Nach Angaben der nordkoreanischen Regierung  vom Montag handelte es sich bei den Berichten über die Entsendung von nordkoreanischen Militärkräften nach Russland um „unbegründete, stereotype Gerüchte, die darauf abzielen, das Image der Demokratischen Volksrepublik Korea zu beschmutzen und die legitimen, freundschaftlichen und kooperativen Beziehungen zwischen souveränen Staaten zu untergraben“.

Sofortigen Rückzug

Diese Beschwichtigungen haben Südkorea nicht überzeugt. Der stellvertretende nationale Sicherheitsberater Kim Tae-hyo bekräftigte am Dienstag die Forderung seiner Regierung nach einem „sofortigen Rückzug der nordkoreanischen Bodentruppen“.

„Sollte die illegale militärische Zusammenarbeit zwischen Nordkorea und Russland fortgesetzt werden, werden wir nicht tatenlos zusehen, sondern in Zusammenarbeit mit der internationalen Gemeinschaft entschlossen reagieren“, sagte er.
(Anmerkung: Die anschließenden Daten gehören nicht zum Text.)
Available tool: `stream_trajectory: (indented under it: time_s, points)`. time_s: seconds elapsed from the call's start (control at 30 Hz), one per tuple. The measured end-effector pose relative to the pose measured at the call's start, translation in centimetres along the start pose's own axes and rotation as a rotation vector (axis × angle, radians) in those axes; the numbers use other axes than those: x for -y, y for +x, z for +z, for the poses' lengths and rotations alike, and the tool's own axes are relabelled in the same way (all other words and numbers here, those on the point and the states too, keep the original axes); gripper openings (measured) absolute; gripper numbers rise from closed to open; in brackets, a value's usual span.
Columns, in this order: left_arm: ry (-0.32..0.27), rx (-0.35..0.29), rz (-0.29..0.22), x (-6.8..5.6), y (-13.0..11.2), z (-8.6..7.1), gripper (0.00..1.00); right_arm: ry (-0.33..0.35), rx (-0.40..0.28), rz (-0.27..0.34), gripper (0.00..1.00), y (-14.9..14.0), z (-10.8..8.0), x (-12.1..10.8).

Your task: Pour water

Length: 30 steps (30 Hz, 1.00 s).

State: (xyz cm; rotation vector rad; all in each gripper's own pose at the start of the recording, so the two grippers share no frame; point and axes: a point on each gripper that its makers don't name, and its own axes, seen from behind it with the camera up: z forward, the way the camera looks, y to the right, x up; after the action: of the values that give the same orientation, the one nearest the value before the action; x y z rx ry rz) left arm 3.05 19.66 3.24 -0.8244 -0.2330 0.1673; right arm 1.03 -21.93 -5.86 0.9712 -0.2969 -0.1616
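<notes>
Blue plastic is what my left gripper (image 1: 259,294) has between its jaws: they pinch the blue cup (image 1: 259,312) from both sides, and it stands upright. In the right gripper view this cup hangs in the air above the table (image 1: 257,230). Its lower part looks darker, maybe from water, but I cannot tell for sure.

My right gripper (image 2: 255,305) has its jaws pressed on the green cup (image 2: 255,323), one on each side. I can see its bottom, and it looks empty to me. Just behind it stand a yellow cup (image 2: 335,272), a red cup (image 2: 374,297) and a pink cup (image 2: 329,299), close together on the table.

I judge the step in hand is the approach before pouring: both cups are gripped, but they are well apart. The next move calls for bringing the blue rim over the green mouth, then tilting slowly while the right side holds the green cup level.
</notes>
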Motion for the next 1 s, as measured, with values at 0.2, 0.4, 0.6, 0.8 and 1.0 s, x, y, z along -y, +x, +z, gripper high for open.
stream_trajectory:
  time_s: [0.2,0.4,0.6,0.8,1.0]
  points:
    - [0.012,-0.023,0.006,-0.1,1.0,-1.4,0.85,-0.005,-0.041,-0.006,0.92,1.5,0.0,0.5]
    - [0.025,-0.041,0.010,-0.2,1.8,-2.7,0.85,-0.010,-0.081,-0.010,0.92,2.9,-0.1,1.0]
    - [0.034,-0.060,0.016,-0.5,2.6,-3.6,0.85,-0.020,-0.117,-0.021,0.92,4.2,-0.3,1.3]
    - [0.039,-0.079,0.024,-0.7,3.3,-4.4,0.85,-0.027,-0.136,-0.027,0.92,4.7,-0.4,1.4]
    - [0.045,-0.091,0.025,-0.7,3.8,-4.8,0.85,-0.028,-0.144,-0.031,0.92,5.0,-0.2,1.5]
Nordkorea verhalte sich wie eine „kriminelle Organisation“, indem es seine Soldaten als „russische Söldner“ in den Kampf schicke, während das eigene Volk leide, sagte Sicherheitsberater Kim Tae-hyo . Südkorea erwäge eine „abgestufte Reaktion“, die eskalieren könnte, wenn die nordkoreanischen Streitkräfte nicht abgezogen würden.

„Wir ziehen die Lieferung von Waffen zu defensiven Zwecken als Teil der stufenweisen Szenarien in Betracht, und wenn es den Anschein hat, dass sie zu weit gehen, könnten wir auch einen aggressiven Einsatz in Betracht ziehen“, sagte er.
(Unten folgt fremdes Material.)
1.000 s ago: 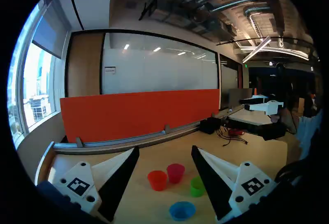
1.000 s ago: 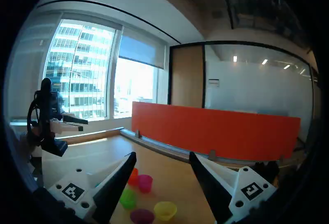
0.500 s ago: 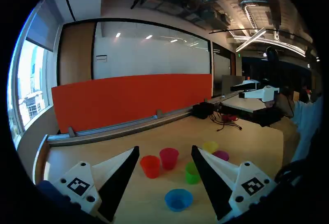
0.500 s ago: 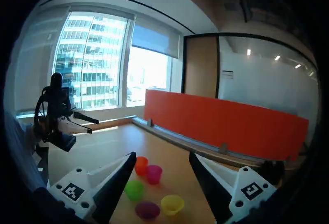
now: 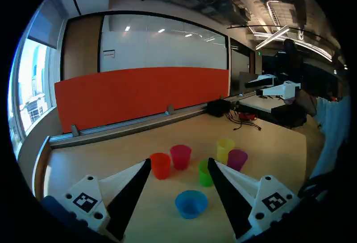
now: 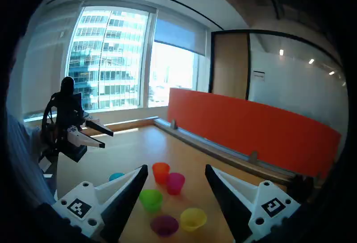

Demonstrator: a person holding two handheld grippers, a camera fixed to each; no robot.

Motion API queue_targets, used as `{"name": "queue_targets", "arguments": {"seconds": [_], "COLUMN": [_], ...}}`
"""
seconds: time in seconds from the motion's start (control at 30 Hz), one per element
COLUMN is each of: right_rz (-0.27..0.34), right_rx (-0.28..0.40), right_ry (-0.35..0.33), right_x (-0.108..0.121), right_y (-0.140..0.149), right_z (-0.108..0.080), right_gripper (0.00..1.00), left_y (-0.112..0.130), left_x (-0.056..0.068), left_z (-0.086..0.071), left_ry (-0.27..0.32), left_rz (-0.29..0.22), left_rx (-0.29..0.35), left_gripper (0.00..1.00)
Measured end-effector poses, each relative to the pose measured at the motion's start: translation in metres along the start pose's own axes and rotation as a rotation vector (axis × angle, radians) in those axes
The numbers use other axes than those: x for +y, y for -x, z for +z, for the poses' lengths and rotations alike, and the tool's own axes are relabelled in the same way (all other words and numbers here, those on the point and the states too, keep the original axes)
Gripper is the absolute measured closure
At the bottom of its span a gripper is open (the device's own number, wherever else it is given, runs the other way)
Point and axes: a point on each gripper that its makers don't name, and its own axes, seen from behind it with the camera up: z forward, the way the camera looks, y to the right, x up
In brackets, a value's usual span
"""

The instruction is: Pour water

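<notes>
Fingers of the left gripper (image 5: 178,160) stand wide apart with nothing between them; those of the right gripper (image 6: 175,167) are spread just as wide and hold nothing. Both hang above a pale wooden tabletop (image 5: 102,162).

In the left gripper view, a shallow blue plastic cup (image 5: 191,203) sits nearest, between the two fingers, with its bare bottom showing. Beyond it, an orange plastic cup (image 5: 159,165) stands just beside the tip of the view's left-hand finger, and a magenta plastic cup (image 5: 180,157) stands close beside the orange one. A green plastic cup (image 5: 204,173) sits by the tip of the other finger. A yellow plastic cup (image 5: 224,150) and a purple plastic cup (image 5: 237,159) stand just past that finger. All six are upright; whether any holds water cannot be told.

Farther out, a long orange partition panel (image 5: 143,93) runs along the table's far edge, with a frosted glass wall (image 5: 165,51) behind it. In the right gripper view, tall windows (image 6: 111,60) rise beyond the left-hand finger.
</notes>
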Motion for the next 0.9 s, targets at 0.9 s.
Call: {"name": "queue_targets", "arguments": {"seconds": [0.9], "right_rz": [-0.064], "right_rx": [-0.147], "right_ry": [-0.154], "right_x": [-0.025], "right_y": [0.042], "right_z": [0.039], "right_gripper": [0.0], "left_y": [0.077], "left_x": [0.014], "left_z": [-0.001], "left_ry": [0.031], "left_rz": [0.0], "left_rx": [-0.143], "left_gripper": [0.06]}}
Sicherheitsberater Kim Tae-hyo erklärte, die anderen Phasen könnten eine Mischung aus „diplomatischen, wirtschaftlichen und militärischen Maßnahmen“ umfassen, ohne jedoch näher darauf einzugehen, was diese Maßnahmen beinhalten könnten.
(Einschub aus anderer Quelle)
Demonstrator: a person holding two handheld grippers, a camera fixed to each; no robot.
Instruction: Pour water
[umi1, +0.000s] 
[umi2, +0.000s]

Die Administration des südkoreanischen Präsidenten Yoon Suk-yeol hat die Idee, Waffen in die Ukraine zu schicken, offen diskutiert, seit Nordkorea und Russland während des Besuchs des russischen Präsidenten Wladimir Putin in Pjöngjang im Juni einen Vertrag über gegenseitige Verteidigung unterzeichnet haben.

Putin bezeichnete den Vertrag als „bahnbrechend“, da er „gegenseitigen Beistand im Falle einer Aggression gegen eine der Vertragsparteien“ vorsieht.

Reaktion auf Südkoreas Behauptungen

Wie Analysten des in den USA ansässigen Institute for the Study of War (ISW) am Montag erklärten, ist Russland trotz seiner leichtfertigen Entlassungen ernsthaft besorgt, dass es Südkorea zu weit getrieben haben könnte, und bemüht sich nun um einen Abbau der Spannungen“.

Laut ISW hat Russland zuvor einige freundliche Annäherungsversuche an Seoul unternommen und ist indessen „sehr besorgt“ darüber, dass diese diplomatische Arbeit umsonst war, da Südkorea sich darauf konzentriert, „der Ukraine die notwendige militärische Unterstützung zu geben“.

In ihrer Reaktion auf Südkoreas Behauptungen über nordkoreanische Truppen, die für Russland kämpfen, haben sich die USA und die NATO zurückhaltend gezeigt. Keiner der beiden Akteure war bereit, den Bericht Seouls über nordkoreanische Kampftruppen in Wladiwostok offiziell zu bestätigen oder zu dementieren.

Mark Rutte, der NATO-Generalsekretär, hat am Montag mitgeteilt, dass er mit dem südkoreanischen Präsidenten Yoon über die enge Partnerschaft zwischen der NATO und Seoul, über die Zusammenarbeit in der Verteidigungsindustrie und über die vernetzte Sicherheit im euro-atlantischen und indo-pazifischen Raum“ gesprochen hat.

„Die Entsendung von nordkoreanischen Bodentruppen an die Seite Russlands in der Ukraine würde eine erhebliche Eskalation bedeuten“, meinte er.

US-Beamte sind  skeptisch gegenüber ukrainischen Behauptungen, dass eine beträchtliche Anzahl nordkoreanischer Söldner bereits für Russland kämpft. Sie glauben jedoch, dass nordkoreanisches Hilfspersonal, Ingenieure und Beobachter in russische Einheiten eingebettet werden könnten, um bei der Stationierung der ballistischen Raketen zu helfen, die Russland von Pjöngjang gekauft hat.